It's been 2 years. Two years of OPKs, CM, CP, BFNs, planned BD, daily handfuls of pills (except when I forget), diet changes, and having to watch those around me have babies. Babies that sometimes they don't want or weren't trying for. Every time I find out some one else is pregnant, my heart breaks a little more. Most of the time I can be happy for them, but sometimes it's a struggle.
Especially with my SIL who not only is in no position to have another baby (lost her previous children to the fathers because she couldn't care for them, no job, homeless etc.) she is using the baby name that I told her was at the top of my list for if we finally get pregnant which reminds me daily of our TTC struggles. She stayed at our house because she had no where else to go and I let her in on all of our troubles. I shared my fears about not being able to get pregnant and I told her about my dreams of being a mom and what I imagined my baby girl's name would be, Addison, and now I have to listen to her constantly talking about how she can't wait to see her baby girl Addison, how Addison's foot is in her ribs, how she wishes her BF could be with her and Addison (he was in jail recently and doesn't live with her since she has to stay at a friends house). Every day it's Addison, Addison, ADDISON! I know I shouldn't be upset over the name because it's not like I will be having a baby anytime soon and there's nothing saying that I will be having a girl, and I was over it for a while, but now it's a constant reminder of what I can't have. Even more so since I dreamed of having a little girl named Addison.

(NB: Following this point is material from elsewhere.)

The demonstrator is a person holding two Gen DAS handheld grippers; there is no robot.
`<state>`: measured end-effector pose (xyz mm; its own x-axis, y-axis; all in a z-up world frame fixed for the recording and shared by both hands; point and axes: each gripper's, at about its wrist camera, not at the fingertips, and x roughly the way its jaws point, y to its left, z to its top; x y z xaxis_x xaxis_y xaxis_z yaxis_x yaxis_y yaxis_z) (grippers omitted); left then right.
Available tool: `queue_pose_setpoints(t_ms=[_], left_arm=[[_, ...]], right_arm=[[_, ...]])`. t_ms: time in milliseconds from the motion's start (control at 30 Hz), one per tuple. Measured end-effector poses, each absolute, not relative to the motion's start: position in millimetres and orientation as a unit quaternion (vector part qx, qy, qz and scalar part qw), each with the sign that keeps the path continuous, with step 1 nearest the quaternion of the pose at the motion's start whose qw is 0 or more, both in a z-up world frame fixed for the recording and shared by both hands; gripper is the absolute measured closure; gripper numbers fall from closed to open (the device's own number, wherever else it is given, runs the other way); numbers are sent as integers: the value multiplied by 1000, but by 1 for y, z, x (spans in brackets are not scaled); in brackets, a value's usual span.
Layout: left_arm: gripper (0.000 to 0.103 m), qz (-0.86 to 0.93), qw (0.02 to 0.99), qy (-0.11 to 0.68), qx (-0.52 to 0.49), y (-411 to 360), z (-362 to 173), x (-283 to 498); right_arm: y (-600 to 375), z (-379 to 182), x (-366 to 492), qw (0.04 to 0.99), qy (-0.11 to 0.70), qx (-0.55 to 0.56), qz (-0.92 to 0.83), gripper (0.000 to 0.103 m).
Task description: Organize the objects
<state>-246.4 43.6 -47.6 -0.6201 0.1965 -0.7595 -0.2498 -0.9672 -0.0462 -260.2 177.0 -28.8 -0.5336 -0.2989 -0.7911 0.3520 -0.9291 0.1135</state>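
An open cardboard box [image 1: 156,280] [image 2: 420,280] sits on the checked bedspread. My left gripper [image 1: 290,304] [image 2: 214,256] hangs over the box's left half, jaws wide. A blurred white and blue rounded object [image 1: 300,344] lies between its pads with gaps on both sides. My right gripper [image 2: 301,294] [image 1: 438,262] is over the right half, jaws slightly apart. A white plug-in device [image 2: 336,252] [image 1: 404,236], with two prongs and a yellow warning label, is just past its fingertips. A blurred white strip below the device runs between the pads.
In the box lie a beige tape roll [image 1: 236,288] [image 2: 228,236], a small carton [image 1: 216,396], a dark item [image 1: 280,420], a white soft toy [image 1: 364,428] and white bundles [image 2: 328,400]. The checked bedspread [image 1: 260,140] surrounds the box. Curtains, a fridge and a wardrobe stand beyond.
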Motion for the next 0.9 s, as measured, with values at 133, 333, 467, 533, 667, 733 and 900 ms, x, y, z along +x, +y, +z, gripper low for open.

On top of that, my DH's friend's wife just had their baby that they were able to have through NTNP. They really deserved to have a baby and will be amazing parent's so I try to not let that get to me, but it's hard.
And my BF who started TTC at the same time as us is throwing her son's first birthday party on Sunday. I love her and her son, but it's been forever since I have gone over to visit because I'm having a hard time handling everything.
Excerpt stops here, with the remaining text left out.